Le 1er mai, vers 15h, Boulevard Beaumarchais à Paris, plus de 600 membres issus de groupuscules « anarcho-autonomes » se dirigent vers les forces de police. Ils ont confectionné à leur attention des armes destinées à blesser grièvement : bombes aérosol sur lesquelles sont fixés de gros pétards, cocktails molotov, chariot en feu poussé au milieu des forces de l’ordre. L’un d’eux, qui selon plusieurs sources concordantes appartient au groupuscule « black blocks », a lancé un cocktail molotov sur les forces de l’ordre, laissant entre les flammes un CRS. A présent, l’homme souffre de brûlures aux 2e et 3e degrés au niveau du visage, du cou et sur une main. Au total, six policiers ont été blessés en marge des manifestations du 1er mai.

Le cliché du CRS en feu, pris Zakaria Abdelkafi, photographe auprès de l’AFP a fait la une du New York Times, du quotidien espagnol El País, et a été également repris par le Financial Times.

Vu de l’étranger, la photographie symbolise le climat de tension qui traverse le pays. C’est surtout le sentiment d’une injustice la plus démente et lâche qui pique les yeux à la vue de cette image. Ce CRS, fonctionnaire de 41 ans, père d’un enfant, était venu travailler et se retrouve étranglé par les flammes, mis en danger par un de ses propres concitoyens.

Torche humaine

« C’est un CRS, transformé en torche humaine par un cocktail Molotov à Paris, le 1er mai », décrit le photographe Zakaria Abdelkafi, pour l’AFP. Avant de se rendre à Paris, il a vécu à Alep, dans un pays où « la police n’est pas là pour te protéger, mais tire à balles réelles sur les manifestants. Alors qu’ici tout ce qu’elle faisait était d’envoyer des gaz lacrymogènes vers ceux qui l’attaquaient », décrit Abdelkafi sur le site de l’AFP Making of.

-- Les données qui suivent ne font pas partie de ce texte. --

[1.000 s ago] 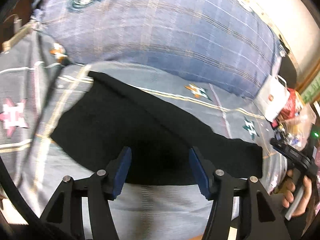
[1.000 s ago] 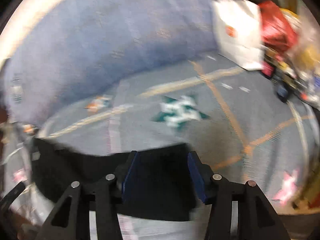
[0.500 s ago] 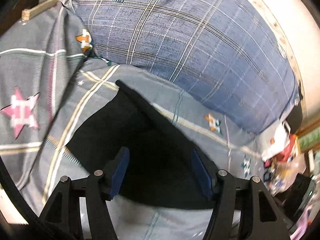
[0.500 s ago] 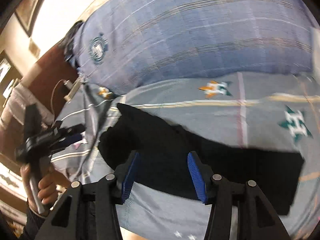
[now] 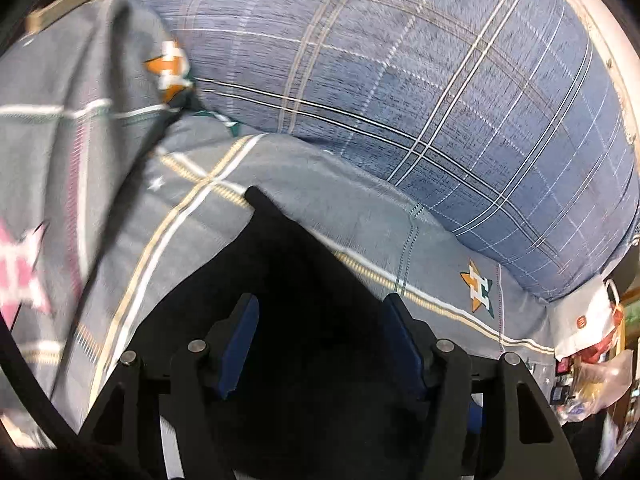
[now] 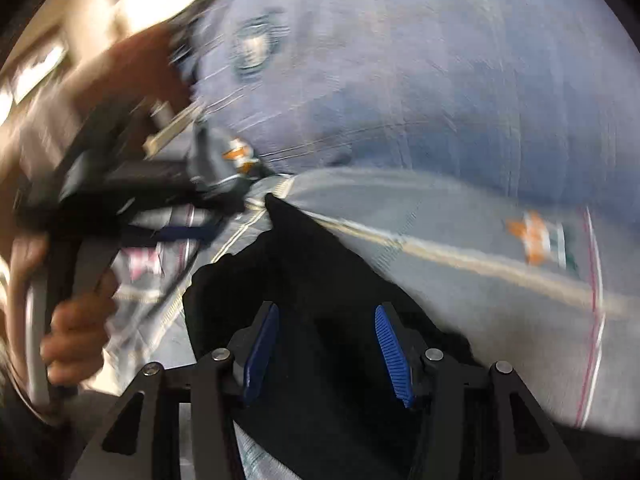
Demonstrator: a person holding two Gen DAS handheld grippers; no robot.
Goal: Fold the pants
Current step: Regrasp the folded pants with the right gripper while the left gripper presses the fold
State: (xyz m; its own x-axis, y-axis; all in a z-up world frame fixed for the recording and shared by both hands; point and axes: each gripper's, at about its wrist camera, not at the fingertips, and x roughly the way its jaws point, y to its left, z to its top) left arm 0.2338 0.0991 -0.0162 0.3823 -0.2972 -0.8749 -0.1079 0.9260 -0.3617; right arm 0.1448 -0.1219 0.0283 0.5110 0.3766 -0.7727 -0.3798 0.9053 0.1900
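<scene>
Black pants (image 5: 296, 280) lie flat on a grey patterned bedsheet (image 5: 168, 216); they also show in the right wrist view (image 6: 320, 272). My left gripper (image 5: 320, 348) is open and empty, with its blue pads just above the pants' left end. My right gripper (image 6: 326, 348) is open and empty over the same left part of the pants. The left gripper and the hand holding it show blurred at the left of the right wrist view (image 6: 132, 188). The right wrist view is motion-blurred.
A large blue plaid pillow (image 5: 420, 80) lies along the far side of the bed (image 6: 440, 60). A white bag and clutter (image 5: 588, 328) stand at the far right edge. A grey patterned pillow (image 5: 60, 120) rises at the left.
Both grippers have swung to the left end of the pants and come closer to it. The right gripper moved from the pants' right end across to the left. Both stay open.
</scene>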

La photographie montre le policier au centre de la composition. Il est cerné par les flammes. Sur lui, son uniforme le protège à peine. Autour, ses collègues ne peuvent pas le dégager du feu.

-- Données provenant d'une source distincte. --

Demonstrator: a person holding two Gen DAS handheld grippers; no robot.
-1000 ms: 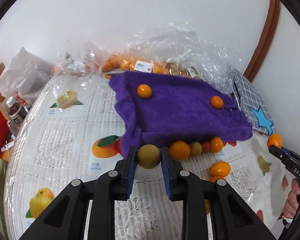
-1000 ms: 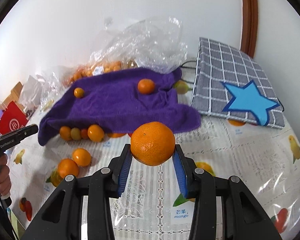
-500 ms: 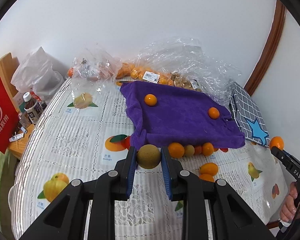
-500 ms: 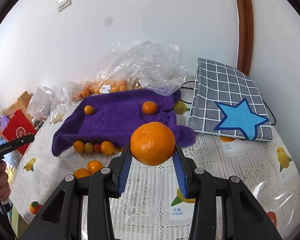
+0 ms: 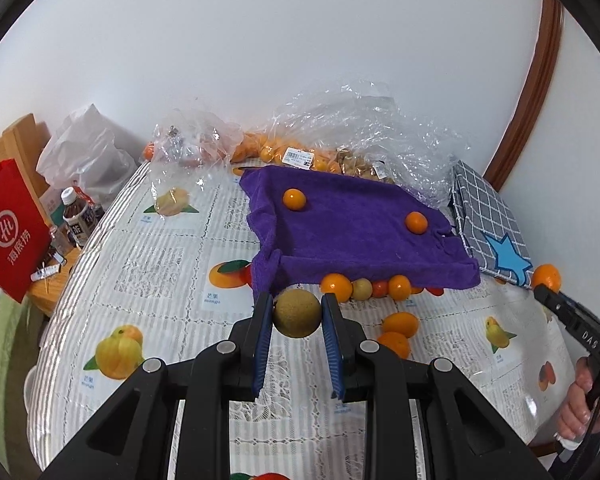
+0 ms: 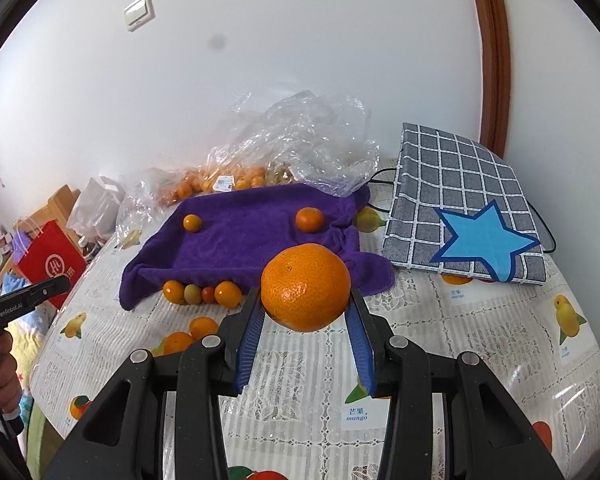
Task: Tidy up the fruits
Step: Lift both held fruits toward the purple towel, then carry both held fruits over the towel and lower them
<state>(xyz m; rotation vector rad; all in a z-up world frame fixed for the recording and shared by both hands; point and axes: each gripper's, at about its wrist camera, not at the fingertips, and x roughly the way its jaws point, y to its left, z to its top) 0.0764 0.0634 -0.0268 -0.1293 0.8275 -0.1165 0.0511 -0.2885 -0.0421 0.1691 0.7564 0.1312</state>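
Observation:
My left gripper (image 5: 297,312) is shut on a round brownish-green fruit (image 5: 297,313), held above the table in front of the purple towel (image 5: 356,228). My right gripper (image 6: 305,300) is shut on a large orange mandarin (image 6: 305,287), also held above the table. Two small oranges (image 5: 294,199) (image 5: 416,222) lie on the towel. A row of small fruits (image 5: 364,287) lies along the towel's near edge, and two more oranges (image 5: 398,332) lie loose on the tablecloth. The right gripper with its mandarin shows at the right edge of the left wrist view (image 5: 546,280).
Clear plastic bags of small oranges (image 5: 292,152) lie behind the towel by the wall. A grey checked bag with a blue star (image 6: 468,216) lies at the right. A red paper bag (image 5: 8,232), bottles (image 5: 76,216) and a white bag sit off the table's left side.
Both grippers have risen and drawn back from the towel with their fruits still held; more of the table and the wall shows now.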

« J’ai juste vu le policier enveloppé par les flammes, et j’ai déclenché en rafale. Le policier était en train d’éloigner une cartouche de gaz lacrymogène du pied, quand le cocktail Molotov l’a frappé. Je l’ai entendu crier. Et puis ceux qui l’entouraient se sont aussi mis à crier. Je l’ai photographié jusqu’à ce qu’il soit emmené par les secours. », raconte Zakaria Abdelkafi. A travers son cliché qui a fait le tour du monde, il a dénoncé le feu d’une absurdité qu’on ne peut absoudre.